Med school: not a place anyone is ever prepared for. Before
it began, I had imagined an obscene amount of work and memorization. That part,
as best as I could, I anticipated, but the rest, the intangible darkness that
slowly strokes its victims with notes of sadness, self-doubt, and hopelessness until
all that exists is despair in a shell of one’s former self, that friends, I was
as prepared for as getting hit by a train. Not only are you hit by the train,
but you are expected to maintain enough composure to climb into said train.
One of the professors during the orientation week compared
medical school to drinking out of a fire hydrant, the water signifying the
information we are asked to learn. We will discuss what I believe to be the
deadly flaw in modern medical education at a later time, but for now we shall briefly
address the workload. It is a lot. More than you can imagine; more than I can imagine, because even right now at
the end of my first year I did not learn all that I “must” have learned by this
point. There were many days that I was certain the information was increasing
my intracranial pressure. But that is inevitable and ultimately conquerable, unlike
the smoke monster, also known as interpersonal relations.
Fellow med students are both the cause of and solution to
most of medical school life problems. So let’s begin with the fact that one
must have friends and support, and sadly there are many moments where one would
rather crawl into a damp moldy cave and become a troglobite than have to speak
to another soul in one’s class. Even more sadly those moments dominate class
time. School is hard, obviously, and each person reacts differently to the
stress. Some turn into aggressive beasts, others cry incessantly, others turn
into hermits, and others still, become sociopaths. At any given moment nearly
half of the class indisposed with some psychiatric ailment, although no one
will admit that. Admitting it would mean responsibility of ameliorating the
illness, and that is an unacceptable amount of energy directed away from
studying.
Being in medical school is like being in a zoo for
psychiatrically disturbed animals that all have to share one large cage and
have a limited amount of food, so they quickly turn on each other. The worst aspect
is it is absolutely impossible to successfully avoid people for more than 2
days. There is always something: small group, a mandatory class, a standardized
patient encounter or simply commitments to a study group that at this point I
am displeased I joined. So here I am, an only child with traces of avoidant
personality disorder and social anxiety, permanently forced to be with people who
can only make matters worse.
At this point dear deader I’m sure you’ve asked yourself about
my supposed lack of complaint, but indeed I am not complaining because now,
unlike many points during the year, I am happy to be a med student and I do not
feel a heavy woe. I am simply divulging
the ugly truth of all medical education, no matter the country or the year.

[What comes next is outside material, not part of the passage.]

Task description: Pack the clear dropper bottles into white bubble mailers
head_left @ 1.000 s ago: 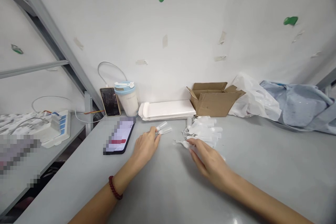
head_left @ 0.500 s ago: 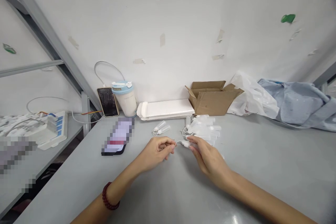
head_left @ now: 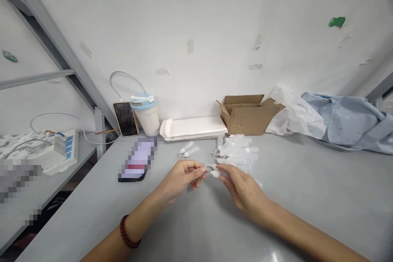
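Observation:
My left hand (head_left: pixel 188 176), a dark red bead bracelet on its wrist, pinches the end of a thin cord or wire at the middle of the grey table. Facing it, my right hand (head_left: pixel 242 186) grips a small translucent tube (head_left: pixel 216 173) whose white tip points left. The cord loops across the small gap between my hands. Just behind my right hand lies a pile of similar clear tubes (head_left: pixel 236 151) with thin cords. Two more tubes (head_left: pixel 189 149) lie together behind my left hand.
Flat white boxes (head_left: pixel 195 127), an open cardboard box (head_left: pixel 250 118), a white plastic bag (head_left: pixel 296 110) and blue cloth (head_left: pixel 350 120) line the wall. On the left are a lidded cup (head_left: pixel 147 118), an upright phone (head_left: pixel 126 119), a flat phone (head_left: pixel 139 159) and a power strip (head_left: pixel 69 151).
The tube in my right hand has shifted slightly down, and the cord between my hands now forms a more visible loop. My left hand has barely moved.

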`<state>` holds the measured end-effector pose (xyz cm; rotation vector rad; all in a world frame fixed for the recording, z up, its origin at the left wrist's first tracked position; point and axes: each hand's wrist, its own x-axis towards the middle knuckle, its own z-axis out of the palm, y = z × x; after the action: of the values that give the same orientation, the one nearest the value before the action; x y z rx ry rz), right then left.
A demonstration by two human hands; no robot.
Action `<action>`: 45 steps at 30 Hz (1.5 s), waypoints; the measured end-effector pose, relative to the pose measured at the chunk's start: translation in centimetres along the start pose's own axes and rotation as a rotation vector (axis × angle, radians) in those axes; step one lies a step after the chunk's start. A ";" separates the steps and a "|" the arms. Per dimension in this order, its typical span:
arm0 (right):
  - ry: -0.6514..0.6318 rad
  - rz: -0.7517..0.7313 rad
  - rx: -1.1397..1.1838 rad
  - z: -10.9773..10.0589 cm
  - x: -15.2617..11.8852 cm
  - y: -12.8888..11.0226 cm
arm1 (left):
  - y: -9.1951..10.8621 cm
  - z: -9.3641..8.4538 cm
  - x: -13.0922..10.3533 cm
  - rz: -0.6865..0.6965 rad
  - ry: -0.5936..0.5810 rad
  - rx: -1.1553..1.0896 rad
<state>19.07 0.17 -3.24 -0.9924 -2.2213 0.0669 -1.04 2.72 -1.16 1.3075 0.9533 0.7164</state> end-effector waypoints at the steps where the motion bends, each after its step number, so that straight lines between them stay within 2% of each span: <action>1: 0.007 0.000 -0.003 0.0 0.0 0.0 | -0.1 0.0 0.0 0.001 -0.002 -0.020; 22: 0.003 0.022 0.008 0.2 -0.2 0.0 | 0.1 0.0 -0.1 -0.022 -0.028 -0.091; 28: -0.008 -0.016 -0.003 -0.2 0.1 -0.4 | 0.0 0.0 -0.1 -0.026 -0.025 -0.092; 38: -0.096 0.047 0.077 0.1 -0.4 -0.4 | 0.2 0.8 -0.4 0.030 0.073 0.141; 45: -0.174 0.098 0.163 0.1 -0.6 -0.7 | -0.3 1.3 -0.4 0.024 0.102 0.189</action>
<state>18.86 -0.68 -3.39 -1.0372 -2.2797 0.3863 -0.09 1.72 -1.44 1.4605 1.1108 0.7310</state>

Along the way, in my deep focus on academics I had lost a
big part of myself, the most important part: my soul. It was taken, but I did nothing
to resist. But that is the inherent nature of the thing. When attempting to not
drown in a yearlong tsunami with only a poorly constructed raft at one’s rescue
it is easy to lose sight of anything but the next approaching wave. Everyone
and their mother speak of the importance of balance. However, that is possibly the most useless
advice ever uttered because the only way to have any understanding of that
balance is to completely lose it. So now, near the end I finally approach that
balance and gain back my soul, my joy and interest in things. Being in medical school
is like being depressed. I went through the motions with duty but had no real
emotions attached to anything. Except the occasional outburst of crushing
sadness or sharp anger, I was numb. And now, as I am approaching the shore, I
feel exponentially more joy in the things I used to love before.
This place changed me. It has at times made me much more,
and at times much less myself. And now I do not know what I really am, just
that I’m different. There came a moment
during studying a very long lecture on the pathology of bone cancers, that the
slides, x-rays and cases are not just theory. Each of those is a real person
that has suffered from the disease and the sadness of that truth is
overwhelming.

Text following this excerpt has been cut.